▸ Work order: In the entries that follow, repeat exactly the lines from the one that has "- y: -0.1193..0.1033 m" through the one that has "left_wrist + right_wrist", but omit pictures.

Exercise inputs below:

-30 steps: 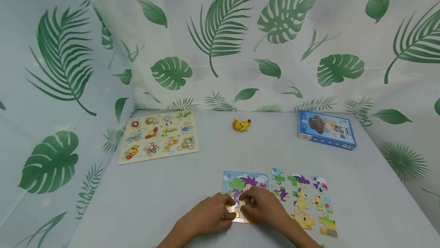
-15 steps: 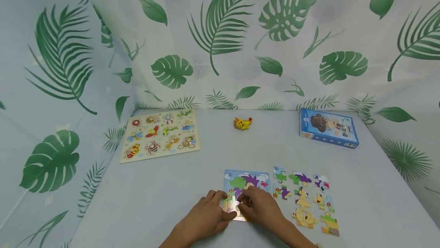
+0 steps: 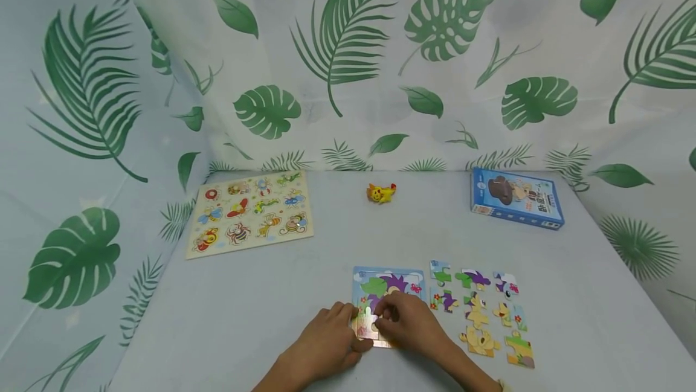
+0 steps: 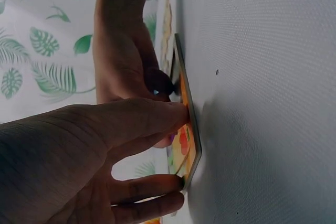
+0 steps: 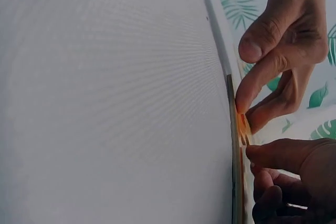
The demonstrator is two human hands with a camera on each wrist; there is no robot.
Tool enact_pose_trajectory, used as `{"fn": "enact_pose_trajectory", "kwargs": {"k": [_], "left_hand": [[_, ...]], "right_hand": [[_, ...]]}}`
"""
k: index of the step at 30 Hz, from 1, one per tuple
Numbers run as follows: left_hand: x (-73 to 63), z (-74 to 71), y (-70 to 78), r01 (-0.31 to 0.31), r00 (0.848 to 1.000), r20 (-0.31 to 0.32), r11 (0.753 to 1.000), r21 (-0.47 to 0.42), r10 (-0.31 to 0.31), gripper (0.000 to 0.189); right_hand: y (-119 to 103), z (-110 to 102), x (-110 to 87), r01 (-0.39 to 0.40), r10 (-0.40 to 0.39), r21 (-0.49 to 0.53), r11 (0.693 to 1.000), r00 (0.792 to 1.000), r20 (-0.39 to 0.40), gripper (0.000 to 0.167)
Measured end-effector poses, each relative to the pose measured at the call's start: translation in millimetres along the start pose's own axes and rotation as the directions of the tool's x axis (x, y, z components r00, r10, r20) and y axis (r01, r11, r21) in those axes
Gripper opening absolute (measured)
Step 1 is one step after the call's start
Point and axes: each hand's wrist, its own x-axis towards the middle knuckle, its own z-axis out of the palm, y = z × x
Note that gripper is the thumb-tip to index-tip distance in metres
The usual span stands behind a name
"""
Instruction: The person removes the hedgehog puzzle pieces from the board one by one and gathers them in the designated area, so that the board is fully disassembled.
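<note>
A small jigsaw board (image 3: pixel 361 270) with a blue border and a purple-haired cartoon picture lies on the table between the hands. My left hand (image 3: pixel 327 340) rests at the board's lower left corner; its fingers touch the left side and its thumb presses the near edge, as the left wrist view also shows. My right hand (image 3: pixel 410 324) is over the board's right part with curled fingers. Its thumb and forefinger pinch at a jigsaw piece (image 3: pixel 367 327) in the lower left of the board, and the contact is partly hidden. Several loose jigsaw pieces (image 3: pixel 478 341) lie right of the board.
A wooden insect puzzle (image 3: pixel 247 214) lies at the back left. A small yellow toy animal (image 3: pixel 382 193) sits at the back middle, and a blue box (image 3: pixel 516 197) at the back right. Leaf-printed cloth (image 3: pixel 348 60) hangs behind the white table (image 3: pixel 244 295).
My right fingers have shifted slightly left over the lower part of the board. My left fingers have drawn back a little to the edge, exposing more of the lower left piece.
</note>
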Motion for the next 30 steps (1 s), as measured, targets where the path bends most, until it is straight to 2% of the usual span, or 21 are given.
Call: {"fn": "enact_pose_trajectory", "kwargs": {"k": [5,13,18,24,30], "left_hand": [[1.5,-0.8,1.4,0.015,0.999,0.043,1.000,-0.016,-0.015,0.022],[1.6,-1.3,0.7,0.054,0.994,0.100,0.997,-0.053,-0.048,0.021],[2.2,-1.7,0.0,0.062,0.989,0.135,0.995,-0.079,-0.051,0.020],[1.5,-1.2,-0.4,0.062,0.991,0.124,0.994,-0.088,-0.051,0.019],[0.2,-0.9,0.6,0.063,0.994,0.091,0.992,-0.110,-0.053,0.019]], "right_hand": [[-0.5,-1.8,0.4,-0.034,0.033,0.046,0.998,0.999,0.036,0.010],[-0.2,-4.3,-2.4,-0.001,-0.003,0.089,0.996,0.999,0.043,0.009],[0.7,-4.2,-2.6,-0.016,0.009,0.120,0.993,0.998,0.061,0.009],[4.5,-7.6,-4.6,-0.021,0.007,0.193,0.981,0.997,0.071,0.010],[12.2,-29.5,-10.6,-0.044,0.032,0.272,0.961,0.998,0.049,0.004]]}}
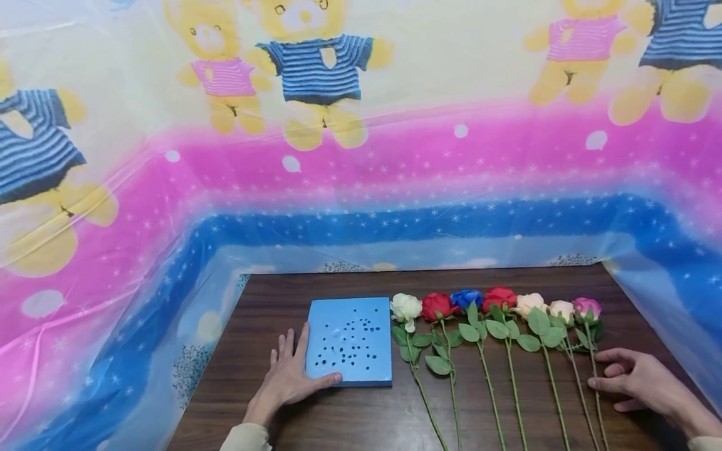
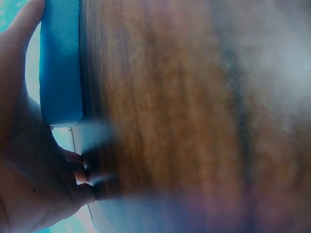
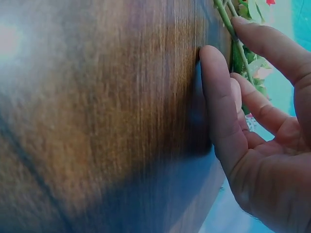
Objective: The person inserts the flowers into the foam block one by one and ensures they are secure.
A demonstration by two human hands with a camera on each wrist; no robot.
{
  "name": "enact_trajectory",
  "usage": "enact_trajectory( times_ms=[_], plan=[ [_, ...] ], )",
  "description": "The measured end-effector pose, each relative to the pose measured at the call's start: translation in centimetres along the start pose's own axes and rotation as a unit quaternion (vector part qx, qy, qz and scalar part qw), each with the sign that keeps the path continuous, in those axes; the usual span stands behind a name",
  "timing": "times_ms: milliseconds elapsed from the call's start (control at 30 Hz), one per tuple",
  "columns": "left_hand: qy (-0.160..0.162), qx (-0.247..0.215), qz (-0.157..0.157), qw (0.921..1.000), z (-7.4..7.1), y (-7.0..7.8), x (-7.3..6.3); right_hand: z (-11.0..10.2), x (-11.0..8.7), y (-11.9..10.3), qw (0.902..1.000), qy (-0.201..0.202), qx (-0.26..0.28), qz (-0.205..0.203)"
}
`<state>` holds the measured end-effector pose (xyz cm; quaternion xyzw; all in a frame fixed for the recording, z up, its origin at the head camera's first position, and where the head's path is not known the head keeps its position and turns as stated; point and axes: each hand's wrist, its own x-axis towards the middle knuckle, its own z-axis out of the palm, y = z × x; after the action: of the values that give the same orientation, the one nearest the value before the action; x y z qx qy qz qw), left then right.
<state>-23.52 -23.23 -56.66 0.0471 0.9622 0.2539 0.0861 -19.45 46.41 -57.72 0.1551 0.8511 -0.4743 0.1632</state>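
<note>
The fingers of the right hand [image 1: 645,383] are bending loosely around the stem [image 1: 600,413] of the pink rose [image 1: 588,308], with a gap showing between thumb and forefinger in the right wrist view; they are not visibly pinching it, and whether a fingertip is touching it, I cannot tell. The fingers of the left hand [image 1: 289,376] are lying extended and spread along the near-left corner of the blue foam block [image 1: 350,341], the thumb resting along its near edge, so they are steadying it rather than gripping it.

The step in hand is seemingly becoming a pick-up of the pink rose; the next move is probably calling for thumb and forefinger to be closing on that stem, with the left fingers keeping the block in place.

Counting, one block is sitting beside the left fingers, its many small holes running too close together for a sure tally. Seven roses are lying on the bench [image 1: 271,307]. Going leftward from the right fingers, they are running: one pink, one small cream rose [image 1: 561,311], one peach rose [image 1: 530,305], one red rose [image 1: 499,297], one blue rose [image 1: 466,298], a second red rose [image 1: 437,306] and, nearest the left fingers, one white rose [image 1: 406,307].
</note>
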Motion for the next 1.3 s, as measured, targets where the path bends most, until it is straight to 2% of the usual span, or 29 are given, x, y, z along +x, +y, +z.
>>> enact_trajectory(
  times_ms=[367,700,1033,1300],
  plan=[
    [0.004,0.0,-0.002,1.0,-0.3,-0.3,0.0,-0.1,0.3,-0.1,0.9986,-0.012,0.046,-0.021],
    [0.006,0.001,-0.002,1.0,-0.2,-0.4,0.1,-0.4,0.0,0.0,0.9973,-0.007,0.064,-0.034],
    [-0.004,0.006,0.0,1.0,-0.2,-0.1,0.3,-1.0,0.2,0.9,0.9979,-0.008,0.06,-0.021],
    [-0.005,0.002,0.003,1.0,0.0,-0.1,0.1,-1.7,-0.1,1.6,0.9964,-0.028,0.078,-0.015]
  ],
)
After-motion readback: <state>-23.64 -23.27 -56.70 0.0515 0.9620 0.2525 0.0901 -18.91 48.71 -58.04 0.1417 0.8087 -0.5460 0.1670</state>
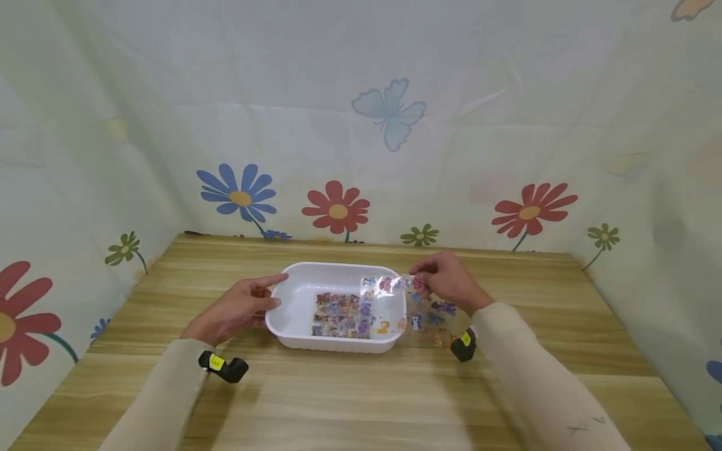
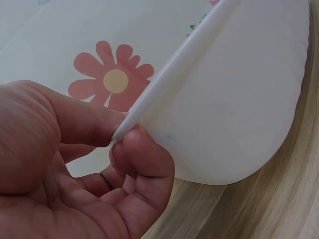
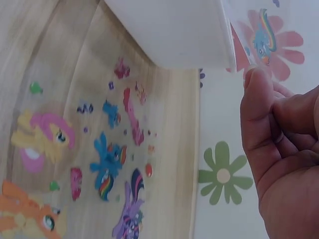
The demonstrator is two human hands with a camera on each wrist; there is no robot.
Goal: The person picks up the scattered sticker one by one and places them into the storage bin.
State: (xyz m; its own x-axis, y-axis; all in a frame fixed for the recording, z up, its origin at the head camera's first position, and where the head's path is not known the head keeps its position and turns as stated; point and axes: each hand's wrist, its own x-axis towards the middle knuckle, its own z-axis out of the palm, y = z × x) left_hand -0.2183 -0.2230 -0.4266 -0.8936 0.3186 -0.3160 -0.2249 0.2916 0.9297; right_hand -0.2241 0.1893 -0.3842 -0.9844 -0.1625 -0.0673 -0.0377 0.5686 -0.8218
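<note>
A white plastic tray stands on the table, several small colourful figures showing on the clear sticker sheets inside it. My left hand pinches the tray's left rim between thumb and curled fingers, as the left wrist view shows up close. At the opposite end, my right hand holds the corner of a transparent sticker sheet printed with cartoon ponies. That sheet extends leftward over the tray's right rim. Under the right hand, another clear pony sticker sheet lies on the table beside the tray.
The wood-grain table ends at a pale curtain with printed flowers and a butterfly. Black wrist cameras with yellow labels hang below both sleeves.
</note>
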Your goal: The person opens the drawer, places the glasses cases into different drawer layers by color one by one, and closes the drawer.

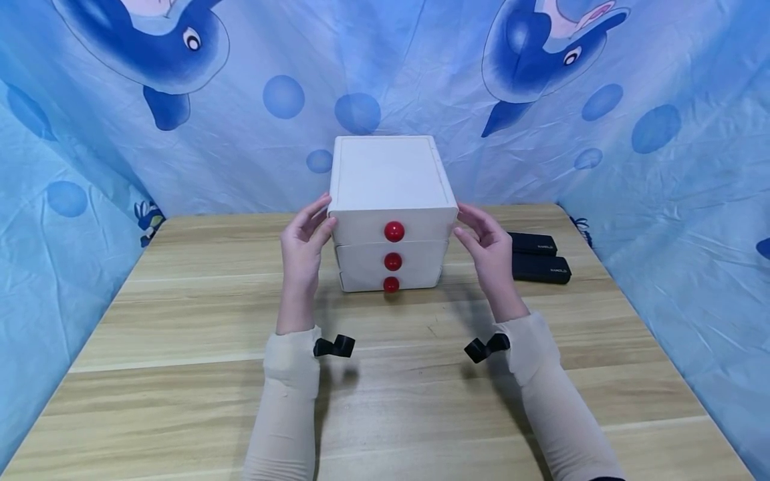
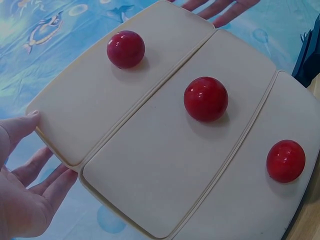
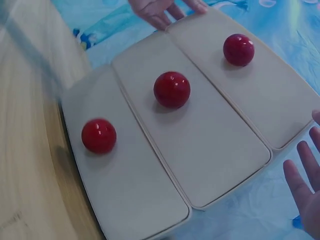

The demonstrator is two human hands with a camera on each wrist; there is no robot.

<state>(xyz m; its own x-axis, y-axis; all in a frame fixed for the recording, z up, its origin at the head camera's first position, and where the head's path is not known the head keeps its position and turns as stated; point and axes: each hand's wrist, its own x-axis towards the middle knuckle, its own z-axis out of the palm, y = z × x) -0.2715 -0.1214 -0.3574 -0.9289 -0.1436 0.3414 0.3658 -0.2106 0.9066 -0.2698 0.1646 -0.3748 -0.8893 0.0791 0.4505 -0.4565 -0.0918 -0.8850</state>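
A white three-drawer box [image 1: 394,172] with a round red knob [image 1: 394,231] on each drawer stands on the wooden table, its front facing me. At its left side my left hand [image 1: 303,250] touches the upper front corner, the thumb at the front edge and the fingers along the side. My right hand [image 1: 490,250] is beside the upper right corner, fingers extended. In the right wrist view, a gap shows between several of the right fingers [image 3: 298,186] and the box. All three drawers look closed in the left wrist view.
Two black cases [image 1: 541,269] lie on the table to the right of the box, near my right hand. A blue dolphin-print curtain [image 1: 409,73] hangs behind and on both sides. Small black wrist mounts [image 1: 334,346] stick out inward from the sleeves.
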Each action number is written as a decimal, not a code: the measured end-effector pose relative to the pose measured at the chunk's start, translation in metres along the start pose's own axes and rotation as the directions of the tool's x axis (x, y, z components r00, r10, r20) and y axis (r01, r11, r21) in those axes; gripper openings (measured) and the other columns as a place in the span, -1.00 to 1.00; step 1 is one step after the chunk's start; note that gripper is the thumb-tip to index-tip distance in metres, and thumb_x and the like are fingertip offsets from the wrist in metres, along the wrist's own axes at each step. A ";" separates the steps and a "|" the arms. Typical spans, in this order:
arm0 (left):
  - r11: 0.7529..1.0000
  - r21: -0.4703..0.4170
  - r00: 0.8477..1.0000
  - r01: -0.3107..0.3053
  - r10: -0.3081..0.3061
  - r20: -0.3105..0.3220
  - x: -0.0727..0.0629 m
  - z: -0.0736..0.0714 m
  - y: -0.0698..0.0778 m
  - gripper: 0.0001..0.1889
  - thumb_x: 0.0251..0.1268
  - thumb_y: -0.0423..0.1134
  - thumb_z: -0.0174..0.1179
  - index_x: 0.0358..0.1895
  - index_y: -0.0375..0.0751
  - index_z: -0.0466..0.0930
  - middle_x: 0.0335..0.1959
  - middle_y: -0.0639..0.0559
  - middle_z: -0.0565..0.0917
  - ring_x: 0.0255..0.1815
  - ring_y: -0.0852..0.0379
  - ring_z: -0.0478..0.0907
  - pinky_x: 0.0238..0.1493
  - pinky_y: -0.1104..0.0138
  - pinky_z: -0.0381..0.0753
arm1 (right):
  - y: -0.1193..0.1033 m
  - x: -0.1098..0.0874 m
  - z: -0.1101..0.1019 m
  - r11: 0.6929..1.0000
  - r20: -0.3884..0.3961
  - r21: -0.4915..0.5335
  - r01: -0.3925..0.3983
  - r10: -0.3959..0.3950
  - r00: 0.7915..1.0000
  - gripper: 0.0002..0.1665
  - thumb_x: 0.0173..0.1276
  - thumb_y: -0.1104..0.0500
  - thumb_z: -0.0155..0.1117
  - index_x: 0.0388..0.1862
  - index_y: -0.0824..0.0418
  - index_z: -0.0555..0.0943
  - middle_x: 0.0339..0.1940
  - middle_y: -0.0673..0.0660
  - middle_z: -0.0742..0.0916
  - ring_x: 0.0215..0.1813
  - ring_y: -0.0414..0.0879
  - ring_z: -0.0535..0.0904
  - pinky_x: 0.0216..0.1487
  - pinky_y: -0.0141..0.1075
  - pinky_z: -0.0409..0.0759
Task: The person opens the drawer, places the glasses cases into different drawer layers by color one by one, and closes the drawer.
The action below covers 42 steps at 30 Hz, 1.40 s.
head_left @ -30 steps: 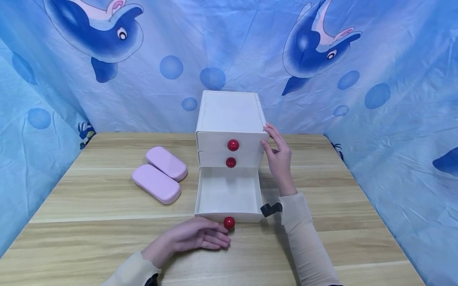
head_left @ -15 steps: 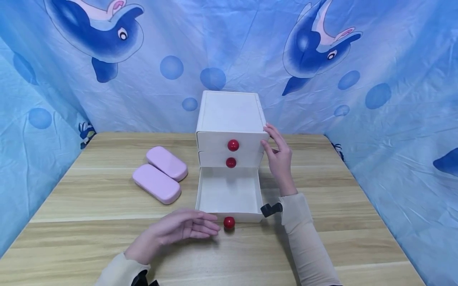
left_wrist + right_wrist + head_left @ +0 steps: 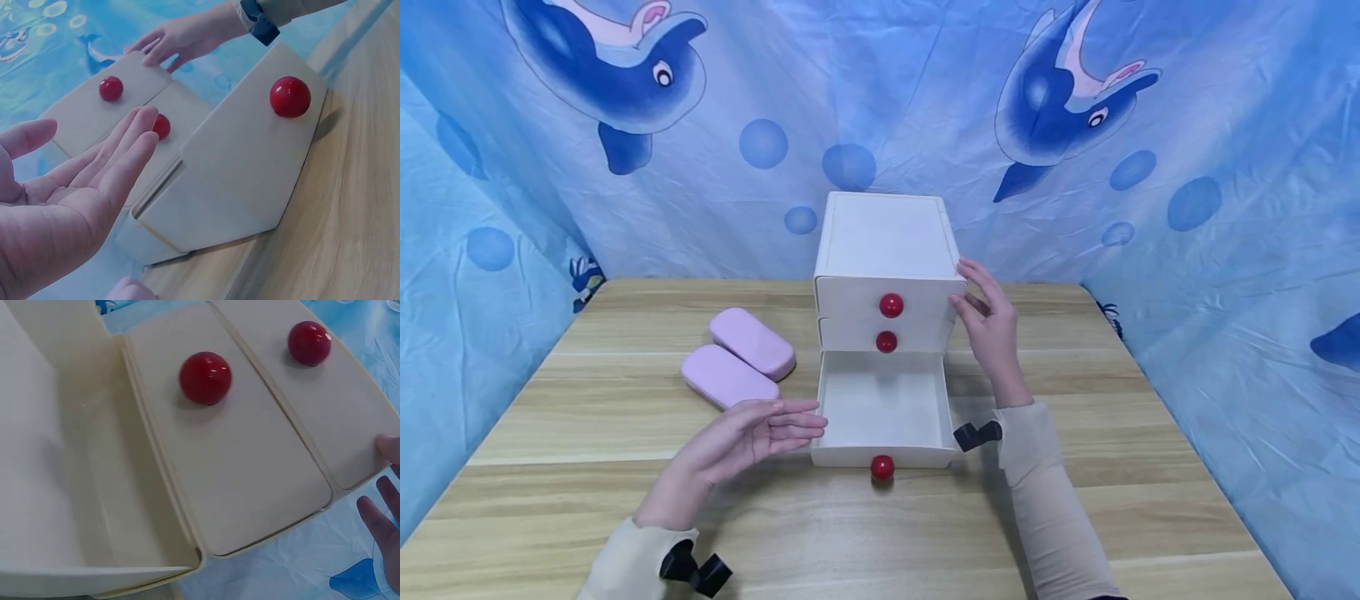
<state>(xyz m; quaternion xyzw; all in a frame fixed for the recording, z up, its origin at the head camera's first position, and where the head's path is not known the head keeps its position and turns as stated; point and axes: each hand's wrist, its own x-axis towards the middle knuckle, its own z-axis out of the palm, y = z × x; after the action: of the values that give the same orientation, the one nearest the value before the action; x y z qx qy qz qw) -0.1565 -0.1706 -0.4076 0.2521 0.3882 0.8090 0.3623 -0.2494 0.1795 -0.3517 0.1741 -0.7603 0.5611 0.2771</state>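
Observation:
A white drawer cabinet [image 3: 887,235] with red ball knobs stands at the back of the table. Its bottom drawer [image 3: 883,408] is pulled out, with nothing seen inside; the two upper drawers are closed. My left hand [image 3: 737,446], palm turned inward and fingers straight, is beside the drawer's front left edge and holds nothing. With its thumb on the front and fingers at the side, my right hand [image 3: 992,329] holds the cabinet's upper right corner. Two lilac oblong cases [image 3: 754,343] lie left of the cabinet; my left hand partly hides the nearer case [image 3: 726,375].
The wooden table [image 3: 880,550] reaches back to a blue dolphin-print cloth [image 3: 910,108], which also hangs along both sides. The pulled-out drawer's red knob [image 3: 882,467] juts toward the front of the table.
My left hand has moved from beside the bottom drawer's knob to the left and away from me, toward the lilac cases. The right hand keeps its place on the cabinet.

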 end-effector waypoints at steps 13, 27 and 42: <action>0.998 -0.043 0.998 -0.042 0.041 -0.038 -0.010 -0.004 0.005 -0.50 0.60 -0.36 -0.52 0.27 -0.41 0.42 0.21 -0.28 0.57 0.29 -0.06 0.51 0.35 0.21 0.43 | 0.001 0.012 -0.001 0.985 0.096 0.146 -0.090 0.077 0.992 -0.42 0.33 0.26 0.29 0.34 0.20 0.45 0.43 0.06 0.47 0.50 -0.15 0.29 0.50 -0.15 0.29; 0.983 -0.150 0.994 -0.105 0.106 -0.003 -0.014 -0.018 0.014 -0.44 0.60 -0.34 -0.63 0.30 -0.41 0.38 0.27 -0.31 0.50 0.34 -0.11 0.45 0.40 0.21 0.38 | -0.005 0.010 0.009 0.936 0.073 0.297 -0.187 0.173 0.982 -0.43 0.35 0.29 0.26 0.34 0.25 0.44 0.48 -0.02 0.41 0.53 -0.20 0.22 0.46 -0.20 0.33; 0.958 -0.230 0.985 -0.171 0.161 -0.063 -0.027 -0.045 0.037 -0.45 0.62 -0.29 -0.60 0.32 -0.46 0.34 0.30 -0.37 0.46 0.37 -0.13 0.41 0.41 0.21 0.36 | -0.004 0.009 0.010 0.943 0.055 0.276 -0.188 0.180 0.982 -0.46 0.35 0.21 0.29 0.30 0.22 0.49 0.42 0.01 0.49 0.50 -0.19 0.28 0.41 -0.24 0.40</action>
<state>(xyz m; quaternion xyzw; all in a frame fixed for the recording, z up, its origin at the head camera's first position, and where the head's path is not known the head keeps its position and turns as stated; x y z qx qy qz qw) -0.1854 -0.2278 -0.4069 0.2218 0.2753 0.8819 0.3119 -0.2562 0.1696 -0.3457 0.1479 -0.6900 0.6839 0.1852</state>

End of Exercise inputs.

▸ Response for this exercise:
  - y: -0.1193..0.1033 m
  - x: -0.1098..0.0874 m
  - z: -0.1101..0.1019 m
  - r11: 0.6929..1.0000
  - r20: -0.3884..0.3961
  - r21: -0.4915..0.5335
  - r01: -0.3925..0.3983
  - r10: -0.3959..0.3950
  - r00: 0.7915..1.0000
  - gripper: 0.0002..0.1665
  - thumb_x: 0.0173..0.1276
  - thumb_y: -0.1104..0.0500
  - thumb_z: -0.0155..0.1117
  - index_x: 0.0388..0.1862
  - index_y: -0.0824..0.0418
  - index_z: -0.0555..0.0943
  - middle_x: 0.0339..0.1940
  - middle_y: -0.0673..0.0660
  - middle_z: -0.0742..0.0916
  - ring_x: 0.0215..0.1813
  - ring_y: -0.0414..0.0879
  - ring_z: -0.0535..0.0904
  - pinky_x: 0.0216..0.1487
  - pinky_y: -0.0141..0.1075
  - pinky_z: -0.0409..0.0759
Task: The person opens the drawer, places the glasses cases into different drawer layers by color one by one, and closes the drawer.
The action below covers 42 steps at 30 Hz, 1.40 s.
head_left @ -30 steps: 
head_left @ -15 steps: 
left_wrist + right_wrist + head_left @ +0 steps: 

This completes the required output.